I can see how the costume is sexy but I think I have to be warned beforehand or else they might suffer crippling embarrassment from my ecstatic laughter. I think I would also have to be dressed the part or else it loses credibility.


----------



## Kr3m1in (Jan 16, 2011)

@Fizz I want to fuck you with my 2-cookie costume on..I got through all the Catholic girls already..pretty plz?:crazy:


----------



## Fizz (Nov 13, 2010)

Kr3m1in said:


> @Fizz I want to fuck you with my 2-cookie costume on..I got through all the Catholic girls already..pretty plz?:crazy:


I might feel like I'm motorboating giant breasts while being banged. My mind cannot comprehend everything that would be happening


----------



## Kr3m1in (Jan 16, 2011)

Fizz said:


> I might feel like I'm motorboating giant breasts while being banged. My mind cannot comprehend everything that would be happening


@Fizz excuse me? In my cookie costume I said! Motorboating cookies is a very strange concept, but I won't judge, we all have...our preferences
I've never fucked anyone while being dressed as cookies...I think you may be the perfect candidate to appreciate the aesthetic value of that experience..both visually and otherwise.


----------



## Fizz (Nov 13, 2010)

Kr3m1in said:


> @Fizz excuse me? In my cookie costume I said! Motorboating cookies is a very strange concept, but I won't judge, we all have...our preferences
> *I've never fucked anyone while being dressed as cookies*...I think you may be the perfect candidate to appreciate the aesthetic value of that experience..both visually and otherwise.


Can I be dressed like this?










Will you _cookie_ my _monster_?


----------



## Alexz (Mar 2, 2011)

Oh you ENFPs. :3


----------



## Kr3m1in (Jan 16, 2011)

@pinkrasputin, how old's your kid? she's pretty open with you..
my kid sister, who pretty much is my kid, is a total partisan..she would be like..'I would not dignify such questions with an answer' to anything romantic-related. I find that hilarious.


----------



## pinkrasputin (Apr 13, 2009)

Kr3m1in said:


> , how old's your kid? she's pretty open with you..
> my kid sister, who pretty much is my kid, is a total partisan..she would be like..'I would not dignify such questions with an answer' to anything romantic-related. I find that hilarious.


Yeah, they always do opposite of what you want. I think that is why I was so open with her to begin with. I scared her straight. :crazy:

My daughter is now 14. But she does share a lot with me. She texts me all the time in the middle of class to tell me how hot some guy is,etc. She's got raging hormones right now and fortunately she likes to share every detail of her life with me.


----------



## Kr3m1in (Jan 16, 2011)

pinkrasputin said:


> Yeah, they always do opposite of what you want.

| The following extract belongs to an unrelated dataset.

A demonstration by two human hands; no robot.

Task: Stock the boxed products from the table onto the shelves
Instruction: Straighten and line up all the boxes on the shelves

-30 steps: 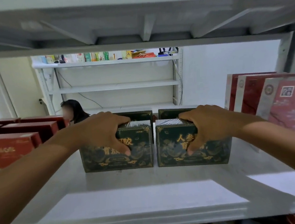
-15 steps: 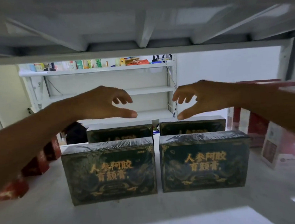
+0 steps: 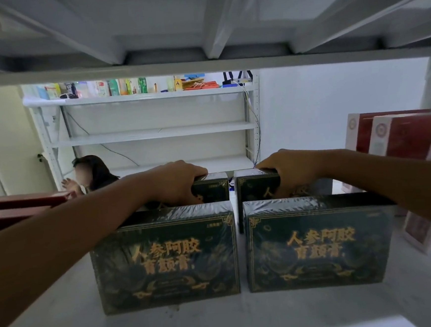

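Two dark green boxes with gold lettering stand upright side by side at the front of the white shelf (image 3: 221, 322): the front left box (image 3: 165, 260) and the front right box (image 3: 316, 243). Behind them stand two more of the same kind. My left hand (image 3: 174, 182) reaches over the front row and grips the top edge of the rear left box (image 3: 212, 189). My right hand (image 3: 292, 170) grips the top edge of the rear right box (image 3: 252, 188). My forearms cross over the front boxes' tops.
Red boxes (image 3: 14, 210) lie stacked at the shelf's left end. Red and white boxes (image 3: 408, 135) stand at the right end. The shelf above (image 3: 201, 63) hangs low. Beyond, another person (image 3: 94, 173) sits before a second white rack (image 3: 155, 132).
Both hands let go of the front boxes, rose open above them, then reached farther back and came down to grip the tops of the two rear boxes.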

I think that is why I was so open with her to begin with. I scared her straight. :crazy:
> 
> My daughter is now 14. But she does share a lot with me. She texts me all the time in the middle of class to tell me how hot some guy is,etc. She's got raging hormones right now and fortunately she likes to share every detail of her life with me.


haha, raging hormones run in your fam, it seems
D is 14 as well,close to 15..she asks me a lot of sex-related questions but she never talks about anything that's related to her the other day she found out guys can't go for long and was asking me why women go straight in that case..and I was like honey, I am so the wrong person to ask this..


----------



## SlowPoke68 (Apr 26, 2010)

Let's see:

7 year-old former stepdaughter walks in on me and her mom, fully nude and doggie-style on top of the bed, our backs to her. We hear her gasp and both turn around and say "it's fine, Mommy is fine, everything is fine. Shut the door and watch tv for a bit, ok?" So she shuts the door after staring at us for longer than she should have, and I continue to a pretty good finish (well, at least it was for me). Afterwards we put on some clothes and go out to talk to her, expecting some trauma and confusion. Instead we see her sitting on the couch with a cheesy smile and looking at us expectantly. She gleefully asks her mom "What are we going to call my baby brother?"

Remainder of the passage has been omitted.